I took a right at a stop sign and tried to let the questions drain out of me. It was possible that I was confusing laziness with faith. On good nights, I could still close my eyes and feel God in the room with me as I prayed, and love would fill me like a balloon. In the moments between prayer and sleep I lost myself entirely, and I drifted up through the stars to him, floating away to a place I didn’t know or understand, and everything made sense.
I wanted that feeling of floating.
The squirrels bickered in the trees. A concrete fountain bubbled in someone’s front yard, and yellow roses curled around a fencepost.

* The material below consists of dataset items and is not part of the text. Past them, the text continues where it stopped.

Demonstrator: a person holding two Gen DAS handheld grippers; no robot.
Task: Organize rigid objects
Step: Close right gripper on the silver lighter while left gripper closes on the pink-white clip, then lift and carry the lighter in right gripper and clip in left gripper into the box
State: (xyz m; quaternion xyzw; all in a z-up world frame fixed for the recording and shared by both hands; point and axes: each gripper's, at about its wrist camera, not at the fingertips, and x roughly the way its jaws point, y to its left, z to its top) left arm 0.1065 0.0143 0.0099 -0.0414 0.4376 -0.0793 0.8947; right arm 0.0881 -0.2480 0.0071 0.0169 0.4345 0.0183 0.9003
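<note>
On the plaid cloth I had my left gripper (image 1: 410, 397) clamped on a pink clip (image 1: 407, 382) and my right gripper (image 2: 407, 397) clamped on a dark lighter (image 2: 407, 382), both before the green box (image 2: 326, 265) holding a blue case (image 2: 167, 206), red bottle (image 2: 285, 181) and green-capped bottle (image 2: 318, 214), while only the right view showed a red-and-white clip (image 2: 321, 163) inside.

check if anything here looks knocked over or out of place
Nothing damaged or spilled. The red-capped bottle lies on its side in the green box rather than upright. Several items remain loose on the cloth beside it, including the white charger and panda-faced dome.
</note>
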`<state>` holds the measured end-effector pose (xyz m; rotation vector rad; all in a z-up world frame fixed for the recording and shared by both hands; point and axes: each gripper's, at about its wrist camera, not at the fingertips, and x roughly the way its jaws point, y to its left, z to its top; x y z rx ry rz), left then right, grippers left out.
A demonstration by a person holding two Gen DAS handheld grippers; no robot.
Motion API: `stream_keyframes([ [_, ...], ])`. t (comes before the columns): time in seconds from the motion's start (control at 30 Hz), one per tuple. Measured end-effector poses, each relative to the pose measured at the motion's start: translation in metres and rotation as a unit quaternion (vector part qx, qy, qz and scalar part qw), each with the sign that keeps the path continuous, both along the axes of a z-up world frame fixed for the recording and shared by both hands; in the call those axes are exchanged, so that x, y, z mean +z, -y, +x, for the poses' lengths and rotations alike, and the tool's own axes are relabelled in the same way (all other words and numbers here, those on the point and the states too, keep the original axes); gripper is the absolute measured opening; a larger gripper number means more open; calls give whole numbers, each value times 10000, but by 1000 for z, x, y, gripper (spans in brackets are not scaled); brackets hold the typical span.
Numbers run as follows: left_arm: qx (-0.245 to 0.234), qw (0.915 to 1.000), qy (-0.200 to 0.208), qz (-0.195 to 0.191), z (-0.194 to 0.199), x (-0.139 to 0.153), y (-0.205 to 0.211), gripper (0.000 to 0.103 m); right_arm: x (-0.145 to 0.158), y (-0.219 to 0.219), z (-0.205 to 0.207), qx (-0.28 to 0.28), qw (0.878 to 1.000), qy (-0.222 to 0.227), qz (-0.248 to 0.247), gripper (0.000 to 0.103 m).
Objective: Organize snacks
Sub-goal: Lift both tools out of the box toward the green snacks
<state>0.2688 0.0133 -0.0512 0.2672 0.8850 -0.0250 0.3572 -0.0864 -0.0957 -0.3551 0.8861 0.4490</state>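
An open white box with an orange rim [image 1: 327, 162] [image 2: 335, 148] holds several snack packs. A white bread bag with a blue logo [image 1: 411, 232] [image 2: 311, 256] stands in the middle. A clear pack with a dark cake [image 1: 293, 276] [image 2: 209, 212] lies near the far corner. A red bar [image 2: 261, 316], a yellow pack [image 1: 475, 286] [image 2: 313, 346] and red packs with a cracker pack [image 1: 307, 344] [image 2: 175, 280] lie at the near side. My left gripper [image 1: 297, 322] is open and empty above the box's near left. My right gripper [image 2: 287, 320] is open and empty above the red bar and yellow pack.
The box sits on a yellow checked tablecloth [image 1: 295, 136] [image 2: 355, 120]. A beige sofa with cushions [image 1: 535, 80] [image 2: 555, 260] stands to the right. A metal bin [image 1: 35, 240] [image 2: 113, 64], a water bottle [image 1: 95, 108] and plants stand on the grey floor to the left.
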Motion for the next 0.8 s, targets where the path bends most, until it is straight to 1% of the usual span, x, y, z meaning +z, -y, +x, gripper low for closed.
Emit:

I stepped over a cracked handprint in the sidewalk, with a single yellow petal wedged into the thumb. There was nothing special about this street except that I’d never set foot on it. Now here I was wandering down the sidewalk alone, and not a single person had tried to stuff me in a van or tear off my clothes. All I’d seen were squirrels and petals and sun slashing through the leaves, and one day I’d be able to turn down any street I liked. I would take long walks and not know where I was going. I would roam for hours and get lost and find my way back, and—finally!—the thought of it was something like closing my eyes and drifting up to the stars.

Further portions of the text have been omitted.